Has Ireland Failed the Covid-19 Test? - with Prof Mark Boyle

Monday, October 18, 2021 - 10:00 to 11:00
Online

Has Ireland Failed the Covid-19 Test? 

On September 1st 2021, Taoiseach Micheál Martin confirmed that he would NOT be convening an independent public inquiry with statutory powers to investigate the government’s response to the COVID-19 global pandemic but intimated that an evaluation of this response would take place at some point in the future. This is regrettable.  

Amidst a deluge of manifestos claiming to know how afflicted countries might ‘reimagine, rebuild, and recover’ and ‘build back better’, we would do well to heed Amaryta Sen’s sage advice that when it comes to people living in precarity and poverty, ‘a misconceived theory can kill’. In our case, this is true, literally.  

Infact for most of 2020, the Irish Government enjoyed at best mixed fortunes in its mission to  suppress the SARS-nCoV-2 2019 virus and stop COVID-19 from becoming a national disaster. A  cornucopian ‘miracle’ – an effective  vaccine developed at ‘warp speed’ – has  pulled us back from the brink.
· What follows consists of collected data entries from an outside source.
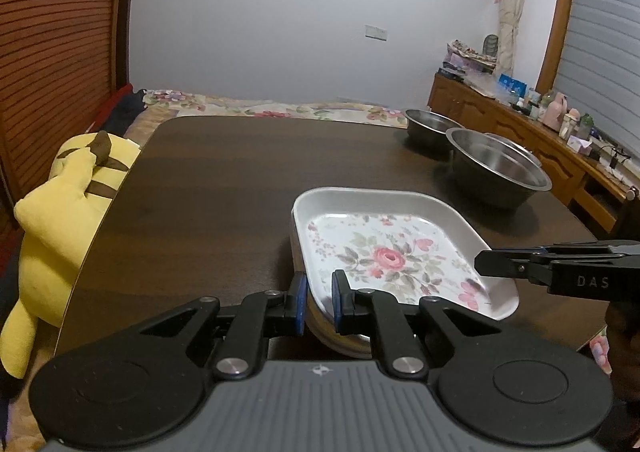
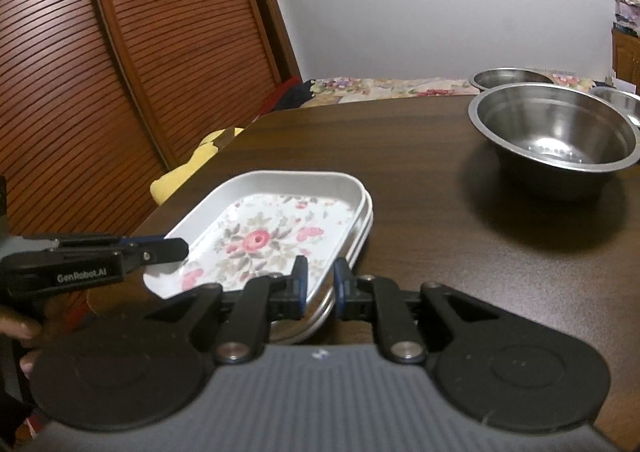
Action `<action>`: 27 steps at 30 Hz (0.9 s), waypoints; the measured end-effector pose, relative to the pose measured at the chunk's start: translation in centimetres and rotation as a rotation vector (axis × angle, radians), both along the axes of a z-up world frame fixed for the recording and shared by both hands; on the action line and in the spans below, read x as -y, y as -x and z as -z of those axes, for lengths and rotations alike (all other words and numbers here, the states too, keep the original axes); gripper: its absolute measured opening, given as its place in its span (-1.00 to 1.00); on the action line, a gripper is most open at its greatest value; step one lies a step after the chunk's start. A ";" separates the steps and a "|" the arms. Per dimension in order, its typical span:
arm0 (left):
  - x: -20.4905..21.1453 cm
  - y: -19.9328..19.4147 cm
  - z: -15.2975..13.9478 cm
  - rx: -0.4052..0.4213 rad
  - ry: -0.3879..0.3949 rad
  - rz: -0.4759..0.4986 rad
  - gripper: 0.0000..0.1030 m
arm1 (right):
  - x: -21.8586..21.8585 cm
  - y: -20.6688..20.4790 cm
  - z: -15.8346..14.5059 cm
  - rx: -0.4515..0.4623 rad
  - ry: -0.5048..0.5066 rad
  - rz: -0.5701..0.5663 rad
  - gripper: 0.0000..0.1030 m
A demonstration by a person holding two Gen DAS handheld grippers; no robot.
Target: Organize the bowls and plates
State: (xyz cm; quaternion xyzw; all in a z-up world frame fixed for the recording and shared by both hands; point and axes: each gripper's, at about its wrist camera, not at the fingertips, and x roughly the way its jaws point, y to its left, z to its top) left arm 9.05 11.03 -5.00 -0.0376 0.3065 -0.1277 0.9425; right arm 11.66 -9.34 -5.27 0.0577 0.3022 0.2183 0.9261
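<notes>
A stack of two white square plates (image 1: pixel 384 248) (image 2: pixel 264 236) with a pink rose print is near the front of the dark wooden table (image 1: pixel 220 191). My left gripper (image 1: pixel 319 302) is shut on the stack's near left rim, one blue pad inside and one outside. Beside it, my right gripper (image 2: pixel 320 286) is shut on the near right rim in the same way. Each gripper also shows side-on in the other's view: the right gripper (image 1: pixel 486 264) and the left gripper (image 2: pixel 176 248). The stack's near edge is raised, and its underside shows.
Three steel bowls stand at the table's far right: a large bowl (image 1: pixel 496 171) (image 2: pixel 556 135), a second bowl (image 1: pixel 430 127) (image 2: pixel 508 77) behind it, and a third bowl (image 2: pixel 616 99) partly hidden. A yellow plush toy (image 1: pixel 60 211) leans at the left edge. A wooden sideboard (image 1: pixel 520 123) is on the right.
</notes>
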 end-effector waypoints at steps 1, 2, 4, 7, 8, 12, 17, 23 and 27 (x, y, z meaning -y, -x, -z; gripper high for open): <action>0.0 0.0 0.0 0.002 -0.001 0.000 -0.73 | 0.0 0.0 0.0 0.002 0.002 0.000 -0.68; -0.1 -0.1 0.1 0.003 -0.001 -0.001 -0.73 | 0.0 -0.1 0.0 0.003 0.005 -0.001 -0.68; -0.1 -0.1 0.2 0.002 -0.002 -0.005 -0.73 | 0.0 -0.1 0.1 0.004 0.006 -0.005 -0.68; -0.2 -0.2 0.3 0.003 0.000 -0.011 -0.73 | 0.2 -0.1 0.0 0.010 0.008 -0.003 -0.68; -0.3 -0.2 0.2 0.004 0.003 -0.013 -0.73 | 0.2 0.0 0.0 0.013 0.008 -0.001 -0.68; -0.3 -0.1 -0.7 0.028 0.007 -0.021 -0.67 | 0.9 0.3 -0.8 0.032 0.002 0.001 -0.68; 0.4 -1.1 -2.8 0.082 -0.002 -0.007 -0.30 | 2.6 0.0 -2.8 0.080 0.014 0.024 -0.62; 3.2 -3.8 -5.3 0.141 -0.018 0.037 0.03 | 6.7 -1.7 -5.3 0.131 0.042 0.121 -0.31; 5.6 -5.6 -6.2 0.156 -0.029 0.066 0.05 | 10.1 -3.0 -5.9 0.155 0.070 0.218 -0.07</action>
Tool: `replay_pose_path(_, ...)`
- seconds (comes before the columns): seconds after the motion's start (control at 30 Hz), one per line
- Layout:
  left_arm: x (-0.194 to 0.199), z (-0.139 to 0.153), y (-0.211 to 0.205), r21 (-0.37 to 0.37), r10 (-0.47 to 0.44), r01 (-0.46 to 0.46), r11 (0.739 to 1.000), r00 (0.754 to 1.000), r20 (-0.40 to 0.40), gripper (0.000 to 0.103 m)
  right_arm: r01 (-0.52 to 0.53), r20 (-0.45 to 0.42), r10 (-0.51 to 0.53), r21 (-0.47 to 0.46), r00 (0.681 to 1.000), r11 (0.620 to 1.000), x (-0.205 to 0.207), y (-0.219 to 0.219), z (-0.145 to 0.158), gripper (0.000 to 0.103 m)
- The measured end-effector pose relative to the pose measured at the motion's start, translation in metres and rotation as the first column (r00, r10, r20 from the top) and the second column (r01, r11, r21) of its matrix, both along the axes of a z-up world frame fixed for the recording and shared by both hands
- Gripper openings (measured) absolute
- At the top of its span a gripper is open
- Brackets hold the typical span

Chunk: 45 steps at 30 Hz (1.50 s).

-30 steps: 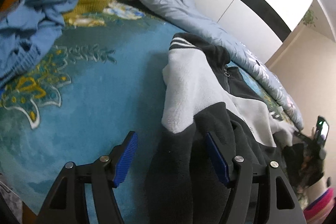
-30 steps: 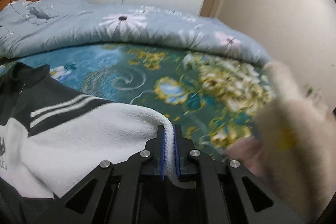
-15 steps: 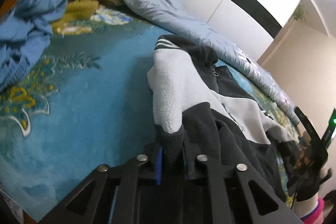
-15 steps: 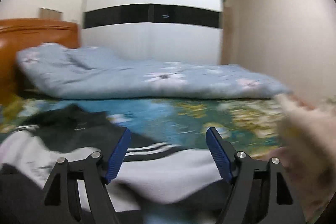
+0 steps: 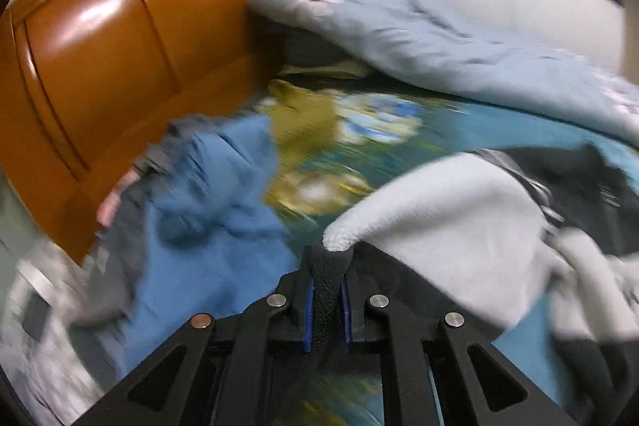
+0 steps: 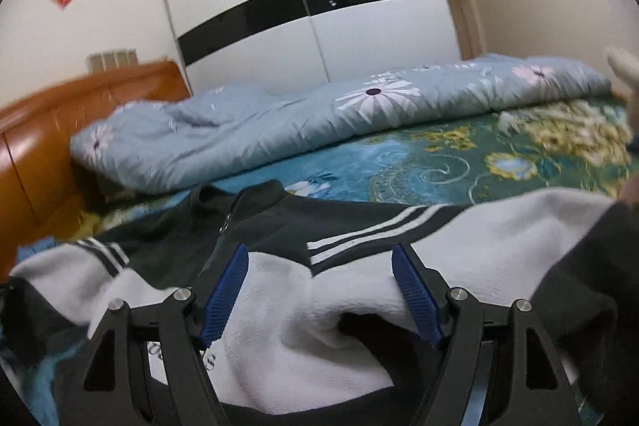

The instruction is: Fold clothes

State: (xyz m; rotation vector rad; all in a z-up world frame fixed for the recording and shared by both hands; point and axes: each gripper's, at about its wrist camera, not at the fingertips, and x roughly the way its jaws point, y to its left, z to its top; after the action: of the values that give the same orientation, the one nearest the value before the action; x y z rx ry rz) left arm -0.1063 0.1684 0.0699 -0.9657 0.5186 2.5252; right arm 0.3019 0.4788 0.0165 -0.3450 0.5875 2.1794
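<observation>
A black and white fleece jacket (image 6: 319, 326) with striped shoulders lies spread on the teal flowered bedspread (image 6: 419, 166). In the left wrist view my left gripper (image 5: 326, 300) is shut on the dark cuff of its white sleeve (image 5: 439, 226), and the sleeve hangs lifted above the bed. In the right wrist view my right gripper (image 6: 319, 290) stands open just over the jacket's white chest, its blue pads (image 6: 223, 290) apart and pressing on nothing. The jacket's collar and zip (image 6: 235, 210) lie beyond the fingers.
A pile of blue clothes (image 5: 207, 210) and a yellow garment (image 5: 303, 110) lie by the orange wooden headboard (image 5: 100, 74). A rolled pale-blue flowered quilt (image 6: 319, 114) runs along the far side of the bed. A white and black wardrobe (image 6: 319, 14) stands behind it.
My left gripper shut on the jacket's dark sleeve cuff, then lifted and swung it toward the headboard. My right gripper let go of the white fleece edge and now stands open over the chest.
</observation>
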Motion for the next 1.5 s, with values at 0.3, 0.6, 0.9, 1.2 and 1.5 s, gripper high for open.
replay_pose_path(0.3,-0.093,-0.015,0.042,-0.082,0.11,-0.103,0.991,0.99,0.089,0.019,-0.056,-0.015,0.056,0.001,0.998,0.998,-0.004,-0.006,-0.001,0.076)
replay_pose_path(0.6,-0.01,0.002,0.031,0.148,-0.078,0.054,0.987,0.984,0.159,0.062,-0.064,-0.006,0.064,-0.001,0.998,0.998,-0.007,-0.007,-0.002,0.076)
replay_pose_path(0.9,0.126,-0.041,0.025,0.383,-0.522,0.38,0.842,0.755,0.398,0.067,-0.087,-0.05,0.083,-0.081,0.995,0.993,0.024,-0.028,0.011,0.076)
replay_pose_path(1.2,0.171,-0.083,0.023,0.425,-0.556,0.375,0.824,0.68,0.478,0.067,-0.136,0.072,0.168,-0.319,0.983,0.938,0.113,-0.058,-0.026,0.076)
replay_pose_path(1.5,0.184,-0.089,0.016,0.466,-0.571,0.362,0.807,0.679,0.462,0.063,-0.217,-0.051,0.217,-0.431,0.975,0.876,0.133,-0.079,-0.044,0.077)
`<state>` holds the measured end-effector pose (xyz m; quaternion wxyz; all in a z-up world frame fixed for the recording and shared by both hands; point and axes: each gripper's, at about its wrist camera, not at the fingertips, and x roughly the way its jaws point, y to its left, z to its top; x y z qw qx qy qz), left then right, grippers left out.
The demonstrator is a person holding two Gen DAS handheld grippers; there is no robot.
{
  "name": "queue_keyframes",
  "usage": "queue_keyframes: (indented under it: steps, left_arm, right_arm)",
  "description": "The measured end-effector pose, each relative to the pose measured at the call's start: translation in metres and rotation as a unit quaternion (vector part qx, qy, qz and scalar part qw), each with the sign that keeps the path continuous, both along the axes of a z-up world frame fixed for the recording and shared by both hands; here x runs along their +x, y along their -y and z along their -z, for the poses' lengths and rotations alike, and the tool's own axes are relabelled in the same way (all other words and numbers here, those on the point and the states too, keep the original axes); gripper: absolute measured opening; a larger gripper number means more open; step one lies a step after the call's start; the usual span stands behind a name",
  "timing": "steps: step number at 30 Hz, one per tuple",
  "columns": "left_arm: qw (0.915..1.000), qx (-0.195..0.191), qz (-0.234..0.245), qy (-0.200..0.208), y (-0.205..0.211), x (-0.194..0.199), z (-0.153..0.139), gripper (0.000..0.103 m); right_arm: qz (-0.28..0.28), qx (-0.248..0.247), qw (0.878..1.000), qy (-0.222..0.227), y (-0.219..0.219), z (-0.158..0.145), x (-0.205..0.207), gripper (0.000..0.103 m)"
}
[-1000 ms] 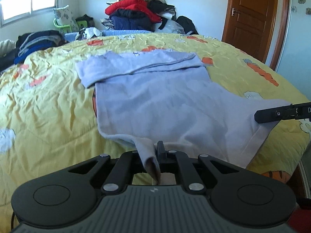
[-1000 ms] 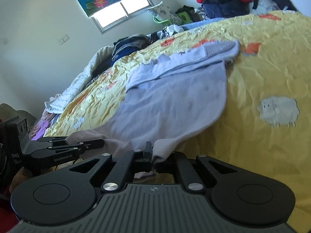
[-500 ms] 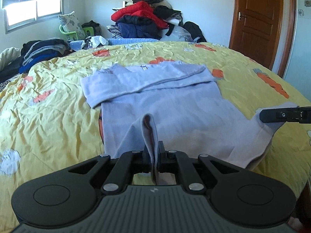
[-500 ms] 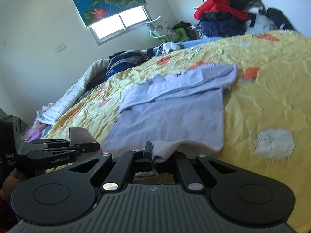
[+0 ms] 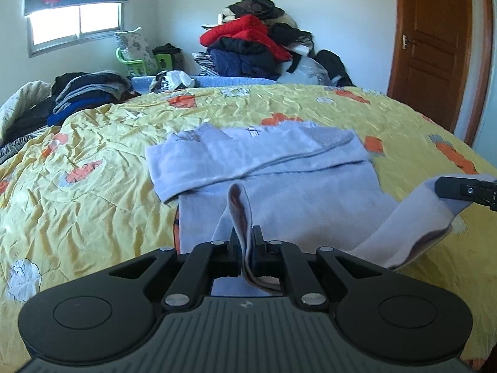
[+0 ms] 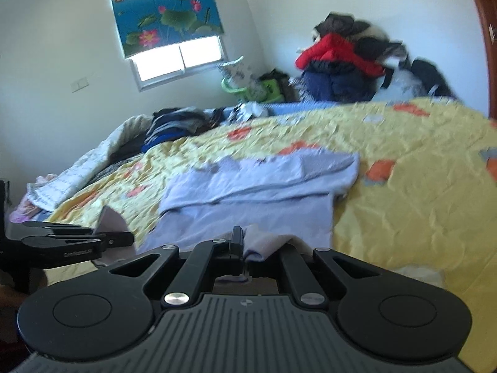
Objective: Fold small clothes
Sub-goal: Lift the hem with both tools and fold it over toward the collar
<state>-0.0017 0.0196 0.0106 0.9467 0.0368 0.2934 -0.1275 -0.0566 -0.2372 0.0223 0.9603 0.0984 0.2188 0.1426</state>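
With my left tongs [image 5: 245, 245] and right tongs [image 6: 245, 253] each clamped on a near hem corner of the lavender top [image 5: 279, 192] spread on the bed [image 5: 93, 168], I judge the next move is carrying that hem forward onto the folded sleeves.

A bed with a yellow printed cover [image 5: 102, 205] carries a lavender garment [image 5: 279, 186] and dark folded clothes [image 5: 84, 93].
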Motion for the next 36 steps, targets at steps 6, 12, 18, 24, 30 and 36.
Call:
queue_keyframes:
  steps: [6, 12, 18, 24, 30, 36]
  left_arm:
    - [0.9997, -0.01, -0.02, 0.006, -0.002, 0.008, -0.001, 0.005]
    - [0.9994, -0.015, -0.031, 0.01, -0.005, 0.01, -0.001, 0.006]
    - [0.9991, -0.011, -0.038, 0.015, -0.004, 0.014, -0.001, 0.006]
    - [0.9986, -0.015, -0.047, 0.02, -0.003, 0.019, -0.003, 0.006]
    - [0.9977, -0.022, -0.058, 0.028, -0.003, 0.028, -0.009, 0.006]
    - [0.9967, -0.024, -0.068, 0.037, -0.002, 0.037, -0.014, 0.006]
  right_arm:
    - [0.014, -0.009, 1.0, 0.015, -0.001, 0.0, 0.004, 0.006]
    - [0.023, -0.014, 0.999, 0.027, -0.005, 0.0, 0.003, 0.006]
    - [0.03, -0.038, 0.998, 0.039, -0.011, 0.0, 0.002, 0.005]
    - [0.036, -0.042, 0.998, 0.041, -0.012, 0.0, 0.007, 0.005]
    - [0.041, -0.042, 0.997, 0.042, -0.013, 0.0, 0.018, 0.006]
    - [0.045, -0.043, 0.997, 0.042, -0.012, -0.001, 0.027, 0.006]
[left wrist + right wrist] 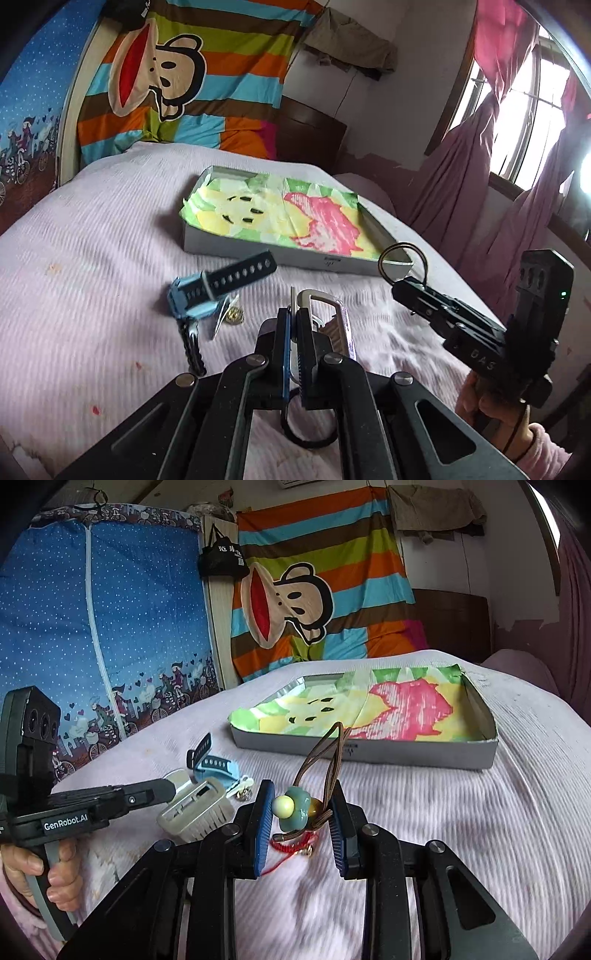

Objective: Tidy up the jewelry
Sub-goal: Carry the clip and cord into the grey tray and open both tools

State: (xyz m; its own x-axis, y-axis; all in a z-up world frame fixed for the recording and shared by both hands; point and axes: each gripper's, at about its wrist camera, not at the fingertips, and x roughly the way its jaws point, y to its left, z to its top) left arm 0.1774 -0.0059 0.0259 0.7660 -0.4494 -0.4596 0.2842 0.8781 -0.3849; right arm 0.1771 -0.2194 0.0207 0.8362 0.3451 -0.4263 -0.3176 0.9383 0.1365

But recent success cannot and must not erase or obfuscate prior difficulties; history instructs that countries which rely on technological  fixes to engineer themselves out of trouble  rarely fail forward. 

If we are to emerge from the pandemic  stronger, it is imperative that we get to the  bottom of why Ireland toiled so much with the COVID-19 test and what its struggles tell us about what the government needs to fix if it is to strengthen the resilience of the country in preparation for future pandemic  events.